Indian bestselling author Amish Tripathi and British novelist Nicholas Shakespeare suggest going there with an open mind. Whereas Shakespeare uses such a festival to get book suggestions from other writers, Tripathi asks you to take time to check out authors you did not know about. “Browsing and discovering new thoughts is delightful, whether in a bookstore or at a Litfest,” he says. Also, don’t forget to take the copy of the book of your favourite author, like festival regular, journalist Sohini Mitter does, and possibly get a coveted autograph. All this is fine, but associate director of the festival, Antoine Lewis, cautions you to be early, because the doors close on time.
What to wear?
Things are bound to get complicated before you leave home.
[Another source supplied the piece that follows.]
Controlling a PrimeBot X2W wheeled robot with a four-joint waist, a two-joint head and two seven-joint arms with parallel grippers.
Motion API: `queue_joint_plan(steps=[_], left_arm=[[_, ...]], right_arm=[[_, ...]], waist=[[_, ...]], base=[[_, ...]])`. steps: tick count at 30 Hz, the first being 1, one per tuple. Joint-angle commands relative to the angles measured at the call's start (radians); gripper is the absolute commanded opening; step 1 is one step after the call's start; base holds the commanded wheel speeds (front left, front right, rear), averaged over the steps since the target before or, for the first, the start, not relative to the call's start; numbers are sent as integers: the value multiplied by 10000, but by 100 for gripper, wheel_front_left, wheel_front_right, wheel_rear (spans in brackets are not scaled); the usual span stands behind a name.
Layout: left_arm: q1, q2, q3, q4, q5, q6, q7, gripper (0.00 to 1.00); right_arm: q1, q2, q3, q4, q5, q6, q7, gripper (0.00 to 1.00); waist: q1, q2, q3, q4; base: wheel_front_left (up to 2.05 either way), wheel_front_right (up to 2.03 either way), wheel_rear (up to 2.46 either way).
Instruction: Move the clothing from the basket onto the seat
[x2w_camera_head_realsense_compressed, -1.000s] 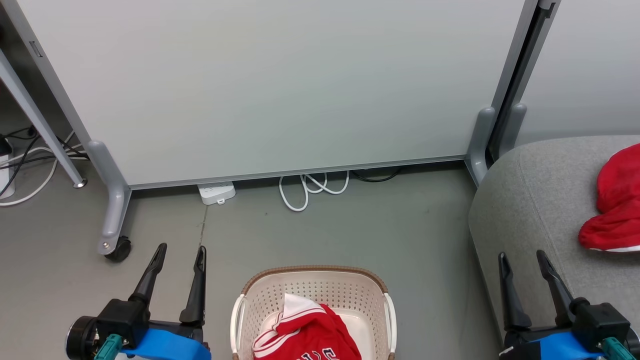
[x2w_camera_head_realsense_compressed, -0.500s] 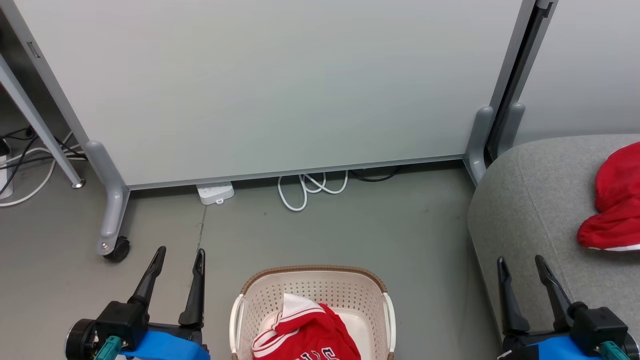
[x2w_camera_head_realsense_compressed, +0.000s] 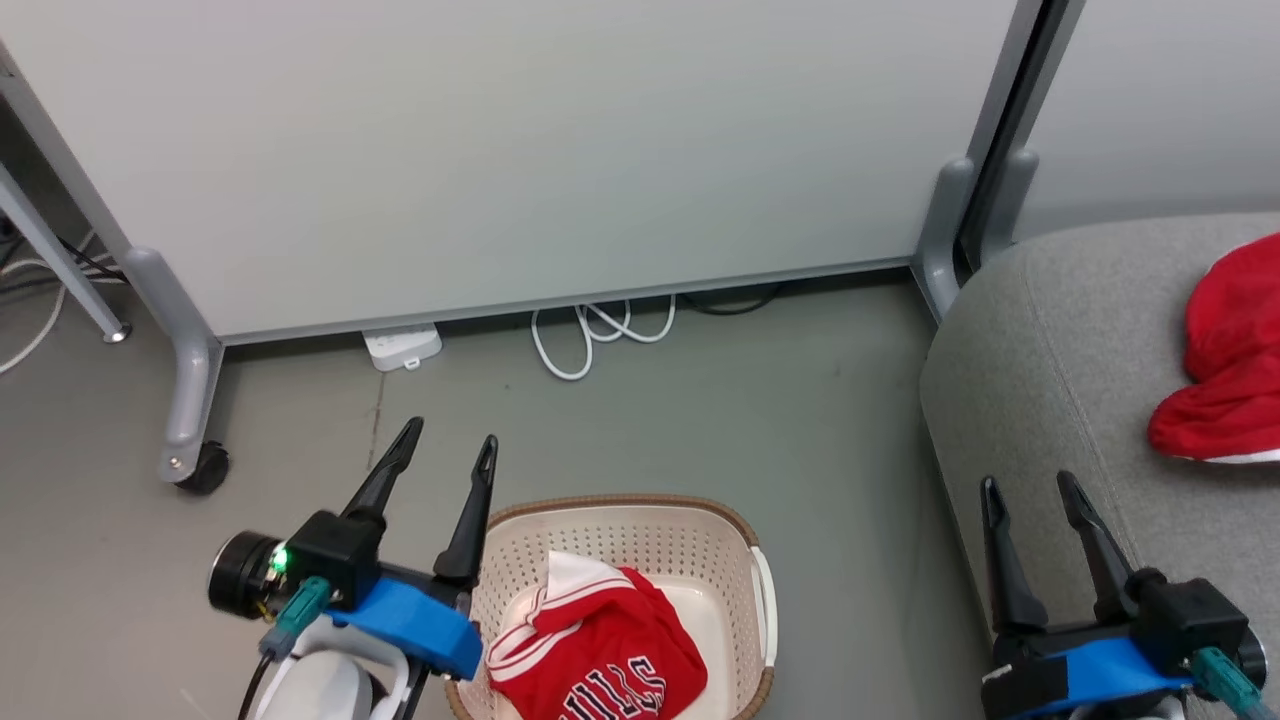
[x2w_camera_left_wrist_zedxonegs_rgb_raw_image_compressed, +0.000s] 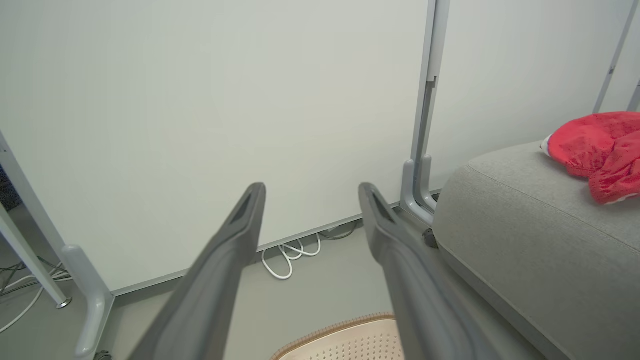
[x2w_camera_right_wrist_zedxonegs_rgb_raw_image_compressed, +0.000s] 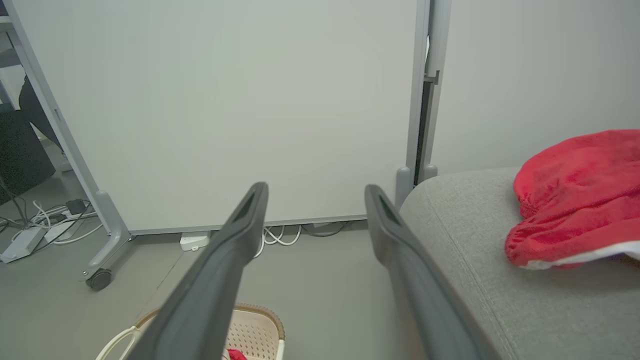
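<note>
Lettered red garment crumpled inside basket, white-striped edge uppermost. Basket upright on floor. Plain red garment lying on seat, white trim at lower edge, well apart from basket, to its right. Left gripper at basket's left rim in head view, jaws spread, holding nothing. Right gripper over seat's front edge, jaws spread, empty. Partition panel behind; white cable and power strip at its foot.

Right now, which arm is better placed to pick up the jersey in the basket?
Left. The left gripper, open, hangs at the left rim of the basket, close to the red jersey. The right gripper, also open, is over by the seat, well away from the basket.
</note>
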Motion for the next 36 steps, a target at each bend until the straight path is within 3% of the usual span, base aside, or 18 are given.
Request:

Should you bring out that tattered torn jeans from the corner of the cupboard to go with those worn out slippers or should you be dapper, a la Shashi Tharoor? Stand-up comedian and author Radhika Vaz, who will be attending the festival, has ruffled feathers and has many fans of her act, What to wear, where she ponders over this dilemma. Her elaborate response, “Just wear whatever.” She adds that though dressing for festivals is a deal, she does not consider it a problem as long as there’s no pressure from people. “The purpose of going there sort of fails when you become this ‘oh-look-at-me conscious’ person,” she says.
What to ask?
You’re at the venue. You’ve found a seat and are nodding your head to words that writers say, and are laughing a little too much at the wit on display. But then, you realise you have many questions for them. Should you just keep it to yourself? Certainly not according to Lewis. But it is preferable if your question is a question. “The problem with most Indians is that they don’t ask questions, they make statements,” he says. Mitter adds that the authors also like it if your questions are related to the session. Questions like, “Does the cascading flow of your words get you lucky with women?” (once asked to Tharoor) or asking for a phone number (once requested to Tripathi) are not encouraged. Tripathi suggests that you keep your words a little gentle. “During a litfest that I was speaking at, a person made rude remarks about Lord Ram after a session I had addressed. While I have no problems with anyone questioning or being critical of God, I feel the manner in which you do it has to be graceful and dignified,” he says. Lewis sums up, “Don’t feel shy. Just make sure you’re well-behaved.”
Log on to: http://2016.tatalitlive.in/
The mystery man
British mystery novelist Martin Amis is a star entrant this year. He said hello from home over mail. “I am excited about visiting the world’s largest democracy. And the more so, perhaps, now that the West's largest democracy, America, has just made such an impetuous choice of leader,” he says. Among Indian authors, he has read Nirad Chaudhuri, the Naipauls (Vidya and Shiva), Vikram Seth, Salman Rushdie, and Rohinton Mistry among Indians.